Whenever a line in the material below contains "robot", copy that line.

****

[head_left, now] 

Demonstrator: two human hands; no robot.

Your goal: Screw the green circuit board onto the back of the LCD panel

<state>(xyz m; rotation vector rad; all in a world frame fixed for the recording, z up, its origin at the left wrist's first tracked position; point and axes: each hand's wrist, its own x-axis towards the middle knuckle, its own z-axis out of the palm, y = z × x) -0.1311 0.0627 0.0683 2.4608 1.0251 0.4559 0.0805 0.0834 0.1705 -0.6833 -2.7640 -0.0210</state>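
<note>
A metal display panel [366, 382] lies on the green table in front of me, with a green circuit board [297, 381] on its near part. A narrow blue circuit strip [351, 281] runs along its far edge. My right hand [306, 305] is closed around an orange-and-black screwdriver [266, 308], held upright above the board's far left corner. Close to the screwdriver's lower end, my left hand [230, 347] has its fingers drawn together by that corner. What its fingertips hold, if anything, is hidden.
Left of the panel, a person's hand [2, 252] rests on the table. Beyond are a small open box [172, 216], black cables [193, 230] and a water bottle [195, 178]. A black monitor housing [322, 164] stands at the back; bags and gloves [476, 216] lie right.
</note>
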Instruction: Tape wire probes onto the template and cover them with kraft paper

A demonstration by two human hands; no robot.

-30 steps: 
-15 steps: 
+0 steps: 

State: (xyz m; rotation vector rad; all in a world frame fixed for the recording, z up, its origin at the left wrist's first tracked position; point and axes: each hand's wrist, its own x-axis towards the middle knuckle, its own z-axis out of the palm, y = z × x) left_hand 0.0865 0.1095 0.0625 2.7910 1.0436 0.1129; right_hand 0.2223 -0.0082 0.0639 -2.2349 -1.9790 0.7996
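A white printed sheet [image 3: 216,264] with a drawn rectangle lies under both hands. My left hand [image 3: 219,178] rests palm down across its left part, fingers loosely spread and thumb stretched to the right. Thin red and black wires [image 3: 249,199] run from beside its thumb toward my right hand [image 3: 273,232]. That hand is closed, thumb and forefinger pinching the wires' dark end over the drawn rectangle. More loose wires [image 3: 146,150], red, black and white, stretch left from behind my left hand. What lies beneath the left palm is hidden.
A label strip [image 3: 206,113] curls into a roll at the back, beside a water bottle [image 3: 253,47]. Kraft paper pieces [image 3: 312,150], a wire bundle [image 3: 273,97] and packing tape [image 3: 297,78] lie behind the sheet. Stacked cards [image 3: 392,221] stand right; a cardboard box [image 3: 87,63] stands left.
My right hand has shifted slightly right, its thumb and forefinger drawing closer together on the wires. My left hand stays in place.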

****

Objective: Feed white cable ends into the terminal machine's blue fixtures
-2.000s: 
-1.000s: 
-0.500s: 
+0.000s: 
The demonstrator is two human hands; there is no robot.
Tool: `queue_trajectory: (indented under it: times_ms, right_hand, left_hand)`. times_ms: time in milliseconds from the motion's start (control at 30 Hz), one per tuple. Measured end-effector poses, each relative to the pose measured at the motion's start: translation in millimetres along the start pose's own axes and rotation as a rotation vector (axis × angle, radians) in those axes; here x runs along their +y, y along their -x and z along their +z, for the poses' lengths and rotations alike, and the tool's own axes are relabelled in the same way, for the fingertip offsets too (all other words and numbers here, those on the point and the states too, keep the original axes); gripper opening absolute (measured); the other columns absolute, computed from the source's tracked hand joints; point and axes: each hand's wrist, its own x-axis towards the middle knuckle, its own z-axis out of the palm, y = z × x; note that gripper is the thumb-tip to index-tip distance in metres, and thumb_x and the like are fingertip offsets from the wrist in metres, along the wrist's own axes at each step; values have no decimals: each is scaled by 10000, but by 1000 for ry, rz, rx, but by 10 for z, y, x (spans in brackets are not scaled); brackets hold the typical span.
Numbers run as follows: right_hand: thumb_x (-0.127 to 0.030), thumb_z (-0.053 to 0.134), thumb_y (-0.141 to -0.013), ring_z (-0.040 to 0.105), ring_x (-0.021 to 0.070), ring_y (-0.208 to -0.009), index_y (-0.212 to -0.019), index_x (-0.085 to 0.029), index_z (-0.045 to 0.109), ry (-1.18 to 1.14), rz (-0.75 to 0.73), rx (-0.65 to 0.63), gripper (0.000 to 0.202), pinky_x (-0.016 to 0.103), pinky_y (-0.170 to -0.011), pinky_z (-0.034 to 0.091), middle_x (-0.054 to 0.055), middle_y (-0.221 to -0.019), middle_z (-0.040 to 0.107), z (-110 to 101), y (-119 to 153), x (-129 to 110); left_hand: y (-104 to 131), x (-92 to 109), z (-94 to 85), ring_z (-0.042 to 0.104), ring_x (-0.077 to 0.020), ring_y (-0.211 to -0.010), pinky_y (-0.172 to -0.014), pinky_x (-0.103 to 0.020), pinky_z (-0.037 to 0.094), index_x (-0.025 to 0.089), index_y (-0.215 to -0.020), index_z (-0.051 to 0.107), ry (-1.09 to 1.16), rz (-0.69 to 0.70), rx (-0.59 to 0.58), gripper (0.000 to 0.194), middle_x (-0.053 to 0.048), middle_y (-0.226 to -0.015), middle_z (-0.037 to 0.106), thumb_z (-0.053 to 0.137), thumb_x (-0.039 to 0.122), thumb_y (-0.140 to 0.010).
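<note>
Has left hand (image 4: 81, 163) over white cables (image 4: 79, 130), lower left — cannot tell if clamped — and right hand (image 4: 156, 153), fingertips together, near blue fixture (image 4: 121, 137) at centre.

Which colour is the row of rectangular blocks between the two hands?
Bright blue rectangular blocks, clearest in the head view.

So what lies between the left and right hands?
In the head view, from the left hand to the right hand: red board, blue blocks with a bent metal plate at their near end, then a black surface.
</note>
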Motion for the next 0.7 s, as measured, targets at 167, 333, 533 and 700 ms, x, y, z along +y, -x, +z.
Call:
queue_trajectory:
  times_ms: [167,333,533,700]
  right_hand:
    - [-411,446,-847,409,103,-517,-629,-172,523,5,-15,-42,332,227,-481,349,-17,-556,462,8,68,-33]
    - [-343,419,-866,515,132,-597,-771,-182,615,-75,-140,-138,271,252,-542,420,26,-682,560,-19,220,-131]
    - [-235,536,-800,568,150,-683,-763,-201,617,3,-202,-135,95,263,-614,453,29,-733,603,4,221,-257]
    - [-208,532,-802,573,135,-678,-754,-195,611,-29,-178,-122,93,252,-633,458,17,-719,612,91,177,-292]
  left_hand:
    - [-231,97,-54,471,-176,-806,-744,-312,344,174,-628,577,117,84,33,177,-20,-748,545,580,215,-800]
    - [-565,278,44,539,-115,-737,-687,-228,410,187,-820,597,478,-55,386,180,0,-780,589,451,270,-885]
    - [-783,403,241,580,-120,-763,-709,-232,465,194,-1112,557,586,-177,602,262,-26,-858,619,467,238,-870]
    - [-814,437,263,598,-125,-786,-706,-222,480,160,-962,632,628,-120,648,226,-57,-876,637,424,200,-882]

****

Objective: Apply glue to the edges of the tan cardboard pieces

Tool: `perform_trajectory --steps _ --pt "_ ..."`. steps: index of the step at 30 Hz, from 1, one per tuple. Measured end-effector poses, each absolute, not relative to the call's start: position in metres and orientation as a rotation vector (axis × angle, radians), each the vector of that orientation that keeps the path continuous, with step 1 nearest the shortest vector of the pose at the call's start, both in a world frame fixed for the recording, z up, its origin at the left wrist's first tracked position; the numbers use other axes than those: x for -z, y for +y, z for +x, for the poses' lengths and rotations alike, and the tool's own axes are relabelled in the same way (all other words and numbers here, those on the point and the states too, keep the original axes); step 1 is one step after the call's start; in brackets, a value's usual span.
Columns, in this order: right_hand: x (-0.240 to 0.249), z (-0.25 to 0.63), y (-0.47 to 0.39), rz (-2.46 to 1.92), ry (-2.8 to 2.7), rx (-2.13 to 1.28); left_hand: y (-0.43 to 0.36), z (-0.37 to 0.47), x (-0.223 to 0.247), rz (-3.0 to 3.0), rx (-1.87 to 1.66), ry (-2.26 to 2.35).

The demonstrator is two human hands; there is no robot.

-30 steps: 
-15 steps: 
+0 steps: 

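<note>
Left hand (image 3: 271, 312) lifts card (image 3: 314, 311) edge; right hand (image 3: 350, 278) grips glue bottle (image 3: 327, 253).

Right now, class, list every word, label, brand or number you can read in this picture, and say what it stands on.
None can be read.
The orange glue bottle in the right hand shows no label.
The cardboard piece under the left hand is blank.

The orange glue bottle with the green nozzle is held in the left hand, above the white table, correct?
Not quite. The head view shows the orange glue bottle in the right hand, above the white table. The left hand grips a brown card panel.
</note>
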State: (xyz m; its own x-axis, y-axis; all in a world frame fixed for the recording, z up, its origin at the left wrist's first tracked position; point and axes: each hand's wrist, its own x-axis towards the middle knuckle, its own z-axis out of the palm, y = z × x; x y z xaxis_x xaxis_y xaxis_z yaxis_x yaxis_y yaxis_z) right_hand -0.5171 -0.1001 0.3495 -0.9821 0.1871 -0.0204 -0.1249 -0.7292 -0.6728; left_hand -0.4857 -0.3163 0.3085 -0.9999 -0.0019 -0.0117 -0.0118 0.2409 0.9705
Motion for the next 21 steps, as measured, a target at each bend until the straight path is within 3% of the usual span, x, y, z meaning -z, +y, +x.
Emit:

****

Task solution:
Demonstrator: two human hands; no robot.
A demonstration by two human hands; no robot.
The demonstrator is two human hands; there is no robot.
The demonstrator is two human hands; there is no robot.

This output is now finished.